» **Goal of the exercise**
Once you have read the listing, print all of it word for word.

Available data: Begin

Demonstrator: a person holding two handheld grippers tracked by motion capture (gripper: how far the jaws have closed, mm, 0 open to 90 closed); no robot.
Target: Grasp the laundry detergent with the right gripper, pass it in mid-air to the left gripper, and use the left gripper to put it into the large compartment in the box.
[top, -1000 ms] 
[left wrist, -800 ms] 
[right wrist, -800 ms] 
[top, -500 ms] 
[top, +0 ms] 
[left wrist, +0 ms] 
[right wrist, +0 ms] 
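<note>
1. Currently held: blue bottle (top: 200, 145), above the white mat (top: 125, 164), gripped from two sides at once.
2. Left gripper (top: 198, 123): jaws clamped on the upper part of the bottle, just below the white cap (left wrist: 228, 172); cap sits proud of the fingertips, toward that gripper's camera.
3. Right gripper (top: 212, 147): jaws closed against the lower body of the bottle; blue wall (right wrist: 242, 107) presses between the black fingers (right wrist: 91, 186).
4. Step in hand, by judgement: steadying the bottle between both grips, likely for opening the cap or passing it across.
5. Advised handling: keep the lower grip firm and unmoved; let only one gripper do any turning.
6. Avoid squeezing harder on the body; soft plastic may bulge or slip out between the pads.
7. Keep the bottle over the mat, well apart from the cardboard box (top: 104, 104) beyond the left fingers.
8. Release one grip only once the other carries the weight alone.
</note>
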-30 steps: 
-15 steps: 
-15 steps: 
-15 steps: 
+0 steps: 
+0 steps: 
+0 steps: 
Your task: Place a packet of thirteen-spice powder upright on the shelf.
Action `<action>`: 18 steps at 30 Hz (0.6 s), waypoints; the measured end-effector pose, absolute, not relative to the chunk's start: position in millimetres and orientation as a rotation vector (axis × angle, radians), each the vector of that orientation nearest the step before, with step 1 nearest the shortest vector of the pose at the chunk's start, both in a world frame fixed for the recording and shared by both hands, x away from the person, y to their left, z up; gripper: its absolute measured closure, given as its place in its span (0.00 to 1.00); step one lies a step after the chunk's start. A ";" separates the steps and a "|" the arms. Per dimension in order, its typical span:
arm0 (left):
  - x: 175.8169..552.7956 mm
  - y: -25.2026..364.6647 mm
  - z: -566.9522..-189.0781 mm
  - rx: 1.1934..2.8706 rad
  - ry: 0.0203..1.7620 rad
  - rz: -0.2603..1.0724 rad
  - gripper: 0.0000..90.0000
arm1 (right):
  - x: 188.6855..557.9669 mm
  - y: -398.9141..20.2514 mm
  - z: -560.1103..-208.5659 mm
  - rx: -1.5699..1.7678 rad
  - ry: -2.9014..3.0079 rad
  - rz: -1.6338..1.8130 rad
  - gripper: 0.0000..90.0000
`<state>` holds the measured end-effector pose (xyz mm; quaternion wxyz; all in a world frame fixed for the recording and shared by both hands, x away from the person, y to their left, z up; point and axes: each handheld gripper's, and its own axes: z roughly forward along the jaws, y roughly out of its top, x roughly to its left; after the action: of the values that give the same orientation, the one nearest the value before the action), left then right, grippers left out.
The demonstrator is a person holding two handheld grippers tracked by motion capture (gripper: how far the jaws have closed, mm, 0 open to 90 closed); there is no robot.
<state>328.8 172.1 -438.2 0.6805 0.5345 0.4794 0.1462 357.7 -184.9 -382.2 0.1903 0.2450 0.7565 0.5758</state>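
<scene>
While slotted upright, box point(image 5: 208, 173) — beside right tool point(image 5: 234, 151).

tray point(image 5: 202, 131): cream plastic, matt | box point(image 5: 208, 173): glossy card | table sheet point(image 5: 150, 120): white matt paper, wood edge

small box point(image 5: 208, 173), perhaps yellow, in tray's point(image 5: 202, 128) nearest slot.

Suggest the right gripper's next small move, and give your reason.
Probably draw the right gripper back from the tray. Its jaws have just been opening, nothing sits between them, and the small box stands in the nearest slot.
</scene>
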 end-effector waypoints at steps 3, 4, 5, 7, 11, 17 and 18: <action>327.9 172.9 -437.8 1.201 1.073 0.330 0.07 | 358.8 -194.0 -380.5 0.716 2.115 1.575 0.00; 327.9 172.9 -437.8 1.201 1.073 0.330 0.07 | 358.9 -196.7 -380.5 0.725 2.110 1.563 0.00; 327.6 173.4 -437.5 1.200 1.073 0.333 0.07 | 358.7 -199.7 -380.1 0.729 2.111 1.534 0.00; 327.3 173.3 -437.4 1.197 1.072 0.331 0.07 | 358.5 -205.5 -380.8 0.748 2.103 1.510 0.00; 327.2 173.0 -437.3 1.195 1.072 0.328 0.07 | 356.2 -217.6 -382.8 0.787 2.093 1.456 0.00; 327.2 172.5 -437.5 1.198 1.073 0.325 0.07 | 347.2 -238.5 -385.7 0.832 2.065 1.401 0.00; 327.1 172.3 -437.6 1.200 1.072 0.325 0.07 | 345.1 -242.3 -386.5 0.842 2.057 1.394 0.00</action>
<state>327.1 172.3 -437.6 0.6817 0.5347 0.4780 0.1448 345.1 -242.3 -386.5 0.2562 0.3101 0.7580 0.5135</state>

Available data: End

» **Response area**
Demonstrator: a person holding two handheld grippers tracked by motion capture (gripper: how far the jaws have closed, mm, 0 open to 90 closed); no robot.
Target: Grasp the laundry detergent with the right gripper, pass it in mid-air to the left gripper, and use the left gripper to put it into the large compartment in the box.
[top, -1000 ms] 
[left wrist, -800 ms] 
[right wrist, -800 ms] 
[top, -500 ms] 
[top, +0 ms] 
[left wrist, +0 ms] 
[right wrist, +0 ms] 
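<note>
1. Currently held: blue bottle (top: 200, 145), above the white mat (top: 125, 164), gripped from two sides at once.
2. Left gripper (top: 198, 123): jaws clamped on the upper part of the bottle, just below the white cap (left wrist: 228, 172); cap sits proud of the fingertips, toward that gripper's camera.
3. Right gripper (top: 212, 147): jaws closed against the lower body of the bottle; blue wall (right wrist: 242, 107) presses between the black fingers (right wrist: 91, 186).
4. Step in hand, by judgement: steadying the bottle between both grips, likely for opening the cap or passing it across.
5. Advised handling: keep the lower grip firm and unmoved; let only one gripper do any turning.
6. Avoid squeezing harder on the body; soft plastic may bulge or slip out between the pads.
7. Keep the bottle over the mat, well apart from the cardboard box (top: 104, 104) beyond the left fingers.
8. Release one grip only once the other carries the weight alone.
</note>
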-30 steps: 
-15 steps: 
-15 steps: 
-15 steps: 
+0 steps: 
+0 steps: 
+0 steps: 
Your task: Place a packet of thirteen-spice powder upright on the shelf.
Action `<action>`: 18 steps at 30 Hz (0.6 s), waypoints; the measured end-effector pose, absolute, not relative to the chunk's start: position in millimetres and orientation as a rotation vector (axis × angle, radians), each the vector of that orientation nearest the step before, with step 1 nearest the shortest vector of the pose at the chunk's start, both in a world frame fixed for the recording and shared by both hands, x away from the person, y to their left, z up; gripper: its absolute measured closure, given as its place in its span (0.00 to 1.00); step one lies a step after the chunk's start. A ";" separates the steps and a "|" the arms. Per dimension in order, its typical span:
arm0 (left):
  - x: 175.8169..552.7956 mm
  - y: -25.2026..364.6647 mm
  - z: -566.9522..-189.0781 mm
  - rx: 1.1934..2.8706 rad
  - ry: 0.0203..1.7620 rad
  - rz: -0.2603..1.0724 rad
  - gripper: 0.0000..90.0000
arm1 (right):
  - x: 188.6855..557.9669 mm
  - y: -398.9141..20.2514 mm
  - z: -560.1103..-208.5659 mm
  - rx: -1.5699..1.7678 rad
  - ry: -2.9014..3.0079 rad
  - rz: -1.6338..1.8130 rad
  - gripper: 0.0000..90.0000
`<state>` holds the measured end-effector pose (xyz mm; quaternion wxyz; all in a world frame fixed for the recording and shared by both hands, x away from the person, y to their left, z up; point and axes: each handheld gripper's, and its own axes: z roughly forward along the jaws, y roughly out of its top, x roughly to its left; after the action: of the values that give the same orientation, the one nearest the value before the action), left then right, grippers left out.
The demonstrator is a person holding two handheld grippers tracked by motion capture (gripper: how far the jaws have closed, mm, 0 open to 90 closed); there is no robot.
<state>328.8 172.1 -438.2 0.6805 0.5345 0.4794 0.1462 357.7 -184.9 -382.2 0.1903 0.2450 0.7565 0.5758</state>
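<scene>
While slotted upright, box point(image 5: 208, 173) — beside right tool point(image 5: 234, 151).

tray point(image 5: 202, 131): cream plastic, matt | box point(image 5: 208, 173): glossy card | table sheet point(image 5: 150, 120): white matt paper, wood edge

small box point(image 5: 208, 173), perhaps yellow, in tray's point(image 5: 202, 128) nearest slot.

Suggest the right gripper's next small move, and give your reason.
Probably draw the right gripper back from the tray. Its jaws have just been opening, nothing sits between them, and the small box stands in the nearest slot.
</scene>
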 end-effector waypoints at steps 3, 4, 5, 7, 11, 17 and 18: <action>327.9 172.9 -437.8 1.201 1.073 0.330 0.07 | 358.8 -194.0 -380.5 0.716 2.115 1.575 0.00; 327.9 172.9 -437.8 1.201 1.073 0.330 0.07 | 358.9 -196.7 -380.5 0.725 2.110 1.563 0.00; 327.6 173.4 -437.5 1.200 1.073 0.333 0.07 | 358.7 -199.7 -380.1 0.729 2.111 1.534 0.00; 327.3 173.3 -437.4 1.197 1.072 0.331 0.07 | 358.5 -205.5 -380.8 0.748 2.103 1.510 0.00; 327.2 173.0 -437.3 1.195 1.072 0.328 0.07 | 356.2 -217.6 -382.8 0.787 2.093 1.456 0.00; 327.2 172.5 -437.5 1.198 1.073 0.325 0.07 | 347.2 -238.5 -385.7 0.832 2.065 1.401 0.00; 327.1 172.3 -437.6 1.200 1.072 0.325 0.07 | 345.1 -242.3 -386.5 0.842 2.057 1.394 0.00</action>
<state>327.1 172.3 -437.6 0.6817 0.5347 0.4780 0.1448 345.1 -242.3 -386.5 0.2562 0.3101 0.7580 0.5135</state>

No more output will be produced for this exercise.